Researchers, who also found an association between HBV and SS in men, used data from the Taiwan National Health Insurance claims database, entered between 2000 and 2011.
They identified 9,629 SS patients without other concomitant autoimmune diseases and 38,516 sex- and age-matched controls without the condition.
The risk of SS was higher in patients with HCV than in those without chronic viral hepatitis (odds ratio 2.49). Conversely, HBV infection was not associated with SS (odds ratio1.10). Younger HCV patients were at a higher risk for SS (<55 years odds ratio 3.37; ≥55 years odds ratio 2.20).
Men with HCV were at a greater risk for SS (women odds ratio 2.26; men odds ratio 4.22). Only men with chronic HBV exhibited a higher risk of SS (odds ratio 1.61).
Association of Sjögrens Syndrome in patients with chronic hepatitis virus infection: a population-based analysis. Yeh CC, Wang WC, Wu CS et al. PLoS One. 2016 Aug 25;11(8): e0161958
Scottish patients who were successfully treated for HCV had a higher mortality rate than the general population, driven by drug-and alcohol-related causes and liver cancer.
These were the conclusions of a group from Aberdeen, Dundee, Edinburgh and Glasgow who used a Scottish national database to identify 1824 individuals with HCV who attained a sustained viral response (SVR) between 1996 and 2011 and were followed for an average 5.2 years.
In total, there were 78 deaths. All-cause mortality was 1.9 times more frequent for SVR patients than the general population (standardised-mortality-ratio 1.86).
Significant cause-specific elevations were seen for death due to primary liver cancer (standardised-mortality-ratio 23.50), and death due to drug-related causes (standardised-mortality-ratio 6.58). These two causes accounted for 66% of the total excess death observed.
All of the modifiable characteristics associated with increased mortality were markers either of heavy alcohol use or injecting drug use. Individuals without these behavioural markers (32.8% of cohort) experienced equivalent survival to the general population (standardised-mortality-ratio 0.70).
Mortality in hepatitis C patients who achieve a sustained viral response compared to the general population. Innes H, McDonald S, Hayes P et al. J Hepatol. 2016 Aug 18 [Epub ahead of print]
A systematic review of published literature has concluded that whilst HEV outbreaks are not new, they remain a continuous global health problem.
An international team of reviewers found that HEV outbreaks have mainly been reported from Asian and African countries and only a few from European and American countries. India has the highest number.
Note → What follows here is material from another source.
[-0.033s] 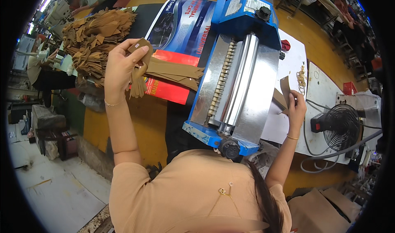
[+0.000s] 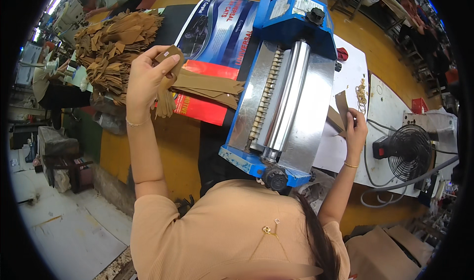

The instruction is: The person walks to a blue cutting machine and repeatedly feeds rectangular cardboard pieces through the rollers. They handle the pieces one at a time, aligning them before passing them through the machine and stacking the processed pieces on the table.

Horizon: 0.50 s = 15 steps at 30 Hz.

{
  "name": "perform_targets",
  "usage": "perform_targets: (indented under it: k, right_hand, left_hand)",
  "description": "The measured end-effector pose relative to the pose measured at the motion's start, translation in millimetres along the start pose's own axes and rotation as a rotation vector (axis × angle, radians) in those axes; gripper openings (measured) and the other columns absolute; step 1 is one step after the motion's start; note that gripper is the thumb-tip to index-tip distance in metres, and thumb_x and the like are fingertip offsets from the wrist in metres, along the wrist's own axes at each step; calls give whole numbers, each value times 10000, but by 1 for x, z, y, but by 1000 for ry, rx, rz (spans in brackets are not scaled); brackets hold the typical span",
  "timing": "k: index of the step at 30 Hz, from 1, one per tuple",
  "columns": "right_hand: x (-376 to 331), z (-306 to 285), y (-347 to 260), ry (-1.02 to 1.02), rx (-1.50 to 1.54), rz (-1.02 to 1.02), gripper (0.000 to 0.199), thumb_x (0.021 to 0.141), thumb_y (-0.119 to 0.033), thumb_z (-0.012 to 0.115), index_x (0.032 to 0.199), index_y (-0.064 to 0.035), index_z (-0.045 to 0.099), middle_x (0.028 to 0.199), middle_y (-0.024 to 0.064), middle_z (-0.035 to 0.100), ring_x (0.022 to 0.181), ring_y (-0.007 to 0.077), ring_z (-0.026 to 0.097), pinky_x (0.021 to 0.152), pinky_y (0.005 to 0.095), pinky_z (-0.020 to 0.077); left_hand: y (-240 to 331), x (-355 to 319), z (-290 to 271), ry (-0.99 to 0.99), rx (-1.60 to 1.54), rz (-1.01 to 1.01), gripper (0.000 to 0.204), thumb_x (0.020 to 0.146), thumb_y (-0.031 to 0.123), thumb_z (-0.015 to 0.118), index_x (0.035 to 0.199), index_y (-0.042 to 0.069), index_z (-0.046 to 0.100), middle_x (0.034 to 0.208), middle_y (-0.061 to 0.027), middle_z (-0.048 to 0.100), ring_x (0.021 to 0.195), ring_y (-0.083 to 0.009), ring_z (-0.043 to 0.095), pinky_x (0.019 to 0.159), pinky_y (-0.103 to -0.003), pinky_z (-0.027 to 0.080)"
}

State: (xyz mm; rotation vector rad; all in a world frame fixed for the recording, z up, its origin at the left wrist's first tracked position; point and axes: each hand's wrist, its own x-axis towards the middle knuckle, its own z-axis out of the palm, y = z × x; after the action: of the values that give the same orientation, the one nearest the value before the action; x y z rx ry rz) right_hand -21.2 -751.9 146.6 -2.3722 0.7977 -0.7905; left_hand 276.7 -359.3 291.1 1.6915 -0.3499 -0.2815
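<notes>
My left hand (image 2: 142, 85) is raised at the left and pinches a bent brown strip (image 2: 174, 66), leather-like, with a small pale mark near its end. More brown strips (image 2: 165, 102) hang just below those fingers. On the other side of a blue roller machine (image 2: 301, 25), my right hand (image 2: 356, 131) grips a flat brown strip (image 2: 341, 103) between thumb and fingers. Another brown piece (image 2: 336, 119) lies beside it on the white surface. The machine's shiny metal roller (image 2: 289, 97) and a ringed shaft (image 2: 266, 97) lie between my hands.
Fanned brown strips (image 2: 210, 86) rest on a red and blue printed sheet (image 2: 222, 30). Beyond my left hand is a large heap of brown pieces (image 2: 118, 33). A black fan (image 2: 409, 151) with cables stands at right, near thin yellowish scraps (image 2: 362, 94). People work at far left.
</notes>
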Motion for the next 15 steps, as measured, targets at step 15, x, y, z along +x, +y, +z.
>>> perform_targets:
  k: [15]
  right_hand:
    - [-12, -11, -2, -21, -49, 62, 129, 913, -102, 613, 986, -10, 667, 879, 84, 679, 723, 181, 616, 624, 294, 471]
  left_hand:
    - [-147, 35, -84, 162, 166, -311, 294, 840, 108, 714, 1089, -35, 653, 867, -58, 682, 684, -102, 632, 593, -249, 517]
HEV genotypes 1 and 2 were responsible for most large outbreaks in developing countries. During the outbreaks in developing countries, significantly more pregnant women died.
Outbreaks have occurred in open and closed populations. The control measures mainly depend on improvement of sanitation and hygiene.
The global burden of hepatitis E outbreaks: a systematic review. Hakim MS, Wang W, Bramer WM et al. Liver Int. 2016 Aug 20 [Epub ahead of print]
Many vulnerable patients, including refugees, have limited access to HCV and HBV treatment across six major European countries (including the UK).
Researchers from the Netherlands investigated access to treatment for chronic HBV and HCV among six vulnerable patient/population groups at risk of infection: undocumented migrants, asylum seekers, people without health insurance, people with state insurance, people who inject drugs, and people abusing alcohol. The researchers sent an online survey to 235 experts in gastroenterology, hepatology and infectious diseases in six EU countries: Germany, Hungary, Italy, the Netherlands, Spain and the UK. The 64 responses showed differences in access between and within countries for all groups except people with state insurance. Most professionals, other than in Spain and Hungary, reported no or few restrictions for people who inject drugs.
The majority in Hungary and Spain reported significant/complete treatment restriction for all groups, while in Italy there were no/few restrictions. In the UK and Spain, undocumented migrants and people without health insurance were significantly or completely restricted. Opinion about undocumented migrants in Germany and the Netherlands was divergent.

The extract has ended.